これは昭和38年~41年頃の航空写真である。放課後に毎日川に石を投げ叱られた思い出のある頃ゆえ、自分としては感慨深いものがある。死ぬまでに、あの頃の学友Iと会いたいと思うが、これは一生叶わないことなのかも知れない。私とIは毎日放課後に北上川河畔の道路を一緒に下校した。二つの蔵の間に川(濠?)のようなものが見えるが、今は暗渠となりアンドリューム相澤の西側は一見すると道路にしか見えない。

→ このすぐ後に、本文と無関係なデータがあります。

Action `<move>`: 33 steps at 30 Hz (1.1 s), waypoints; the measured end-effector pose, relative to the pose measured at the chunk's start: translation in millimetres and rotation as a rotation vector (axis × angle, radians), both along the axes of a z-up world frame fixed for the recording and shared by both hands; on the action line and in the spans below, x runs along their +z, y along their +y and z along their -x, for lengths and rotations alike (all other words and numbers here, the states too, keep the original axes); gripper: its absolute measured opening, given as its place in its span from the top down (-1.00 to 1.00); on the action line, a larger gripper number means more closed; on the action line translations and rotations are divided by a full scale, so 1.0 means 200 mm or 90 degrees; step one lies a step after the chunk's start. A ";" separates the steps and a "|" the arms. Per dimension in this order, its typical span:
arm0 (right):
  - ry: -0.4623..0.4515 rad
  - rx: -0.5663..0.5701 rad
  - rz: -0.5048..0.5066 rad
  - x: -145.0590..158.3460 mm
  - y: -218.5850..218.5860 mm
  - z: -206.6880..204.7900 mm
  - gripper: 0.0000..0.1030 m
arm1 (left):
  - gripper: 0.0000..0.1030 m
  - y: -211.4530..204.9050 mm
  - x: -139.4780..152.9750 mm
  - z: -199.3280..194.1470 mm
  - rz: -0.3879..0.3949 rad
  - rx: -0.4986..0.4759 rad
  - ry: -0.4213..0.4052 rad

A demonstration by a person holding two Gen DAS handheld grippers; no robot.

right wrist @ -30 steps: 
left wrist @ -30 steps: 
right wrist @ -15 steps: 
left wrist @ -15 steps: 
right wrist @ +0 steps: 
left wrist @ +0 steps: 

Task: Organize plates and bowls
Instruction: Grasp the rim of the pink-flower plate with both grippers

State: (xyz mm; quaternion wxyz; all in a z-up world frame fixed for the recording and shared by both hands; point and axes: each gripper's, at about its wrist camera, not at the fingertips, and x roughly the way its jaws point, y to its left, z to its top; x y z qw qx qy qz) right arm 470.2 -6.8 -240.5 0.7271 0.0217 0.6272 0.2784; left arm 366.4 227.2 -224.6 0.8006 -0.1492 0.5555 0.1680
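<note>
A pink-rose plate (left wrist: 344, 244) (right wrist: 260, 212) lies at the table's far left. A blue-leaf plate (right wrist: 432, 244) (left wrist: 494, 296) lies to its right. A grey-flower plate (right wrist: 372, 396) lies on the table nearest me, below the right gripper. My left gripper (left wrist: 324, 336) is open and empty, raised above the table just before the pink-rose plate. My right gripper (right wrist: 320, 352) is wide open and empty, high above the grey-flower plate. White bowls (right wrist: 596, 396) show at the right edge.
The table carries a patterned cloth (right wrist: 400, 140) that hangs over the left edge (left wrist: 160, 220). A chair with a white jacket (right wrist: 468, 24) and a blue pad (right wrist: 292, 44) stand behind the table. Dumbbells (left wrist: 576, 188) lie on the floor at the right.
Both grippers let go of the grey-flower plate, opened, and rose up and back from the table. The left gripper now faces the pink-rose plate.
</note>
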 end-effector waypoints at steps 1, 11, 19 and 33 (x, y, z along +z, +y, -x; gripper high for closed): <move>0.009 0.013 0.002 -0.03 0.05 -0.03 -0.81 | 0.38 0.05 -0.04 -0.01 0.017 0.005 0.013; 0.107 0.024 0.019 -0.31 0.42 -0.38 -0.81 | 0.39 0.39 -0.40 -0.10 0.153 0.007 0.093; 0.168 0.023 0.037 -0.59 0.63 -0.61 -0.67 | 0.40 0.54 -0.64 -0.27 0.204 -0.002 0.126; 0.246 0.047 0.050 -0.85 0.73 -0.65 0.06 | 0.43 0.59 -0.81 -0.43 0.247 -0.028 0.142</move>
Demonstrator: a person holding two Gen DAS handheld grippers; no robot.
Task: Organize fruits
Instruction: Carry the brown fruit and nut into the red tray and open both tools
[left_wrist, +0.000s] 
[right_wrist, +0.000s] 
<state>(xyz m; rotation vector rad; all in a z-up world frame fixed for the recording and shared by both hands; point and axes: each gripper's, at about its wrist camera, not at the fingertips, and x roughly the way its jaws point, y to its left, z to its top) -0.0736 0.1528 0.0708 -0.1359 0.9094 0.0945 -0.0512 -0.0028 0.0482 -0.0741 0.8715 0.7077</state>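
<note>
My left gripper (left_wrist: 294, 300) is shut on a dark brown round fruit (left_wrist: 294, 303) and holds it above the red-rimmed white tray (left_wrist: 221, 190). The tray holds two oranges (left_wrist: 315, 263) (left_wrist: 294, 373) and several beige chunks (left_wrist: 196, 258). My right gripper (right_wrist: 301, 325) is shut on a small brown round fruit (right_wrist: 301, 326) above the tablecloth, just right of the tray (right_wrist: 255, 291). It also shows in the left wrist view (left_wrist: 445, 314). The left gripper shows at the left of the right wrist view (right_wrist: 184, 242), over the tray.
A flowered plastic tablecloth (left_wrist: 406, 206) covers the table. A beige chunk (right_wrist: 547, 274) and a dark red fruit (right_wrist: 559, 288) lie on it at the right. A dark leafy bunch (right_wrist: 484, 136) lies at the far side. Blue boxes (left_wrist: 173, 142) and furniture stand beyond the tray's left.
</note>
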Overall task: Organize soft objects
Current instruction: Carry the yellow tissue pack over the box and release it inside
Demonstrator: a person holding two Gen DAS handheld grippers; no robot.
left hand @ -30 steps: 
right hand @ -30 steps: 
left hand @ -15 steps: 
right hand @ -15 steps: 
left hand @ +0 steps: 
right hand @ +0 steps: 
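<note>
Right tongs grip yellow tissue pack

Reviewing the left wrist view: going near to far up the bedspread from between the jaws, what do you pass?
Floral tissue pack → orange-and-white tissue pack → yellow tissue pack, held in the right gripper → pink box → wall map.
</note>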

※2011年12月24日(土)更新サンタルチアのチャイムと共に参照

これは毛利コレクション安政5年(1858年)「石巻絵図」である。

この地図を見ても住吉本穀御蔵の位置は明確である。私の生家の横町(現:千石町・地図では「よこまち」と記入)も近いが、往時は水路が縦横に張り巡らされていた時代であった。二つの住吉本穀御蔵の下に小島らしきものが見えるがこれは以前本ブログで紹介した上中瀬(現石巻大橋の位置に存在した中州、大正時代に消失?)である。

横町挨拶
石巻に注ぐ北上川河口に関する資料の蓄積も相当増して参りました。もちろん執筆を意識してのことです。本記事を更新できたのも、入念な現地調査の成果と捉えています。本日も最後までご覧頂きありがとうございました。